Делаемся ли мы счастливее, стремясь отыскать истину? — продолжал он. Я не знаю. Я лишь стремлюсь отыскать ее. Вся моя жизнь была неустанными поисками истины, и мне казалось порой, будто я ее прозреваю, мне будто приоткрывался кусочек ее чистого неба. Но ни разу небеса не отверзлись мне, и взгляд мой ни разу не упился видом бесконечности, без которой ничего не постичь на земле. Сие нам не дозволено. Оттого все мои усилия были, по сути, тщетны. Оттого все, к чему бы я ни прикасался, оставалось полу истиной, оставалось недоноском. С болью думаю я о своих творениях, и с болью и грустью смотрят на них, должно быть, другие — так смотрим мы на античную статую без головы и конечностей. Уродливым, незавершенным было все, что я создал. И незавершенным оставляю я все после себя людям.
Да и что в том удивительного?
Такова уж человеческая судьба. Неизбежная судьба всех человеческих усилий, всех человеческих творений. Все созданное нами — лишь первый шаг на пути к тому, чего никогда не достигнуть, что не должно и не может быть нами достигнуто. Вся человеческая культура, в сущности, лишь первый шаг на пути к чему-то недостижимому, совершенно для нас непосильному. Она высится уродливым, трагически жалким обрубком античной статуи. А сам человеческий дух разве не тот же жалкий обрубок?
Что пользы в крыльях, если они все равно никогда не смогут вознести нас к небу? Они лишь тяготят вместо того, чтобы освобождать от бремени. Мы тяготимся ими. Мы волочим их за собой по земле. В конце концов они делаются нам ненавистны.
И мы чувствуем облегчение, когда сокольничий, утомившись своей жестокой забавой, надевает нам на голову колпачок и мы погружаемся во тьму.

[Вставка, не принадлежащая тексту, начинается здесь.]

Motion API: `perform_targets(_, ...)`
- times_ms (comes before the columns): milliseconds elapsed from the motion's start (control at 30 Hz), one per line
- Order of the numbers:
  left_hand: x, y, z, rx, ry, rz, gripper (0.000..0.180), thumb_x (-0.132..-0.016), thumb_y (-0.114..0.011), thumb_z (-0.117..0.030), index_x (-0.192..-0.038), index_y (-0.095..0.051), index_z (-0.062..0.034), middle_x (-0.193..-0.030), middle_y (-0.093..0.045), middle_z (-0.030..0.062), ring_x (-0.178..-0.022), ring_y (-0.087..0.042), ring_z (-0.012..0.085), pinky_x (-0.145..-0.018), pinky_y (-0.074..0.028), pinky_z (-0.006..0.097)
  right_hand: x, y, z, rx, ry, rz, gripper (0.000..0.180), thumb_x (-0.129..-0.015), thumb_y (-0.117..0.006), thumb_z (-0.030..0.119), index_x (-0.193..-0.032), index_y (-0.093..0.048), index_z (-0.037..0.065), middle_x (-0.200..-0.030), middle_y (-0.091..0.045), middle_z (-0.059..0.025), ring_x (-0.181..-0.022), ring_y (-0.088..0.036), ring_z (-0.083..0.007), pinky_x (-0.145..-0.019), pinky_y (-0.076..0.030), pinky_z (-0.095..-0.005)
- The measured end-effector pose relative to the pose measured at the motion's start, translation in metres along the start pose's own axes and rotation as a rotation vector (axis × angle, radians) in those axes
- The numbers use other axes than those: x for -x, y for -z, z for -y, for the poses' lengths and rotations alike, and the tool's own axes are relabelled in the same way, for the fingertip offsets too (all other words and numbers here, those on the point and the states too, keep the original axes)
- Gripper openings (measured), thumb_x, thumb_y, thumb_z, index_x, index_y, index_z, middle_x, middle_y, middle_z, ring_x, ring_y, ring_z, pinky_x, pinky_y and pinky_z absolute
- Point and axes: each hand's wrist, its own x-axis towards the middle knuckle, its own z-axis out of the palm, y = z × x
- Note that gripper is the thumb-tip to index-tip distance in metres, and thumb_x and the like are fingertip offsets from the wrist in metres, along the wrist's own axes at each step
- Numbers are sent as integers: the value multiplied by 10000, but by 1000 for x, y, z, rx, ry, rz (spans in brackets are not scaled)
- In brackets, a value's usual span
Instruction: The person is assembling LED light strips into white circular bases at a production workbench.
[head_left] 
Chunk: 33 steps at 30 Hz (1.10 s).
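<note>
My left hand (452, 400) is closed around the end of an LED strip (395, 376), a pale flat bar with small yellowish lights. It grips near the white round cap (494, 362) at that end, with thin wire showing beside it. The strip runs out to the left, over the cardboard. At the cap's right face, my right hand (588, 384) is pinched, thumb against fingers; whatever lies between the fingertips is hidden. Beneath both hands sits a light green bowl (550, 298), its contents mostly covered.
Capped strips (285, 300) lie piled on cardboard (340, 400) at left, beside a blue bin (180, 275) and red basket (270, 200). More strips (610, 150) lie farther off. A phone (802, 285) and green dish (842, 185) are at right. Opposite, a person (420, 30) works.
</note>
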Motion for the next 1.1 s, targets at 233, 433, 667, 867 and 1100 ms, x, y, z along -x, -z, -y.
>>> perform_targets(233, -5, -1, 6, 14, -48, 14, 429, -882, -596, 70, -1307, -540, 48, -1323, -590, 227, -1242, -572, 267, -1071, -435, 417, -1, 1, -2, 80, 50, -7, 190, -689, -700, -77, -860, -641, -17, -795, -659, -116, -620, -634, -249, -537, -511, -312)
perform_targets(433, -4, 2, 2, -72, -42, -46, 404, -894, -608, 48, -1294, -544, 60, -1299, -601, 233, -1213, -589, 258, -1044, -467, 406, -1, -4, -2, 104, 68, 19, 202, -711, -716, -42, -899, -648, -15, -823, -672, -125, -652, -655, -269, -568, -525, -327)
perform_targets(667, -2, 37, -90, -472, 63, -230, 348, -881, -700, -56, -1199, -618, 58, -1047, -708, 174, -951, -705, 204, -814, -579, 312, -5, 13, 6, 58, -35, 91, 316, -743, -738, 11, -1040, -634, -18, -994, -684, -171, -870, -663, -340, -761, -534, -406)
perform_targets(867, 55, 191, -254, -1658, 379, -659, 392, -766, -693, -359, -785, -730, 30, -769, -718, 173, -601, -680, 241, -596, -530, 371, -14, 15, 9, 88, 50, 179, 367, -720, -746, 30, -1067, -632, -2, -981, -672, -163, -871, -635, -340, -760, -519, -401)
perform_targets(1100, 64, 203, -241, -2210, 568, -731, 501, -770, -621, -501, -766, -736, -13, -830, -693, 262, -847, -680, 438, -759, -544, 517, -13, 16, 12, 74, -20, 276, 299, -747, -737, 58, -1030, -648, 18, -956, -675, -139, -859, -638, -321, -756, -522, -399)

Он сидел не двигаясь, подавленный и хмурый, горько сжав рот, и глаза у него горели мрачным огнем. Я был, признаться, страшно изумлен. Неужели это он, тот самый, кто совсем еще недавно восторгался беспредельным величием человека, кто предрекал ему всемогущество, предрекал, что человек, подобно всесильному монарху, будет царить в своих великолепных владениях? Кто изображал человека чуть ли не божеством?
Нет, я не могу его постичь. Я ничего не понимаю.
А герцог слушал его открыв рот, плененный умными речами маэстро, хотя они полностью противоречили всему тому, что он до сих пор слышал из его уст. Он был совершенно с ним согласен. Ничего не скажешь, способный ученик.
Как связать одно с другим? Каким образом они умудряются совмещать в себе такие противоречия, как могут с одинаковой убежденностью говорить о чем угодно? Сам я всегда неизменен, и мне это непонятно.
Я долго не мог заснуть и все пытался уразуметь, что же они собой представляют, но мне это никак не удается. Я не могу прийти ни к какой ясности.
То вдруг сплошное ликование — мол, ах, как прекрасно, как великолепно быть человеком. То вдруг сплошная безнадежность, отрицание всякого смысла, отчаяние.
Что же всерьез ?
Он бросил писать портрет герцогини. Говорит, что не может его закончить, не получается: мол, есть в ней нечто неуловимое, чего он никак не может ухватить, уяснить себе. Итак, и эта его работа останется незавершенной, как «Тайная вечеря», как все, за что он берется.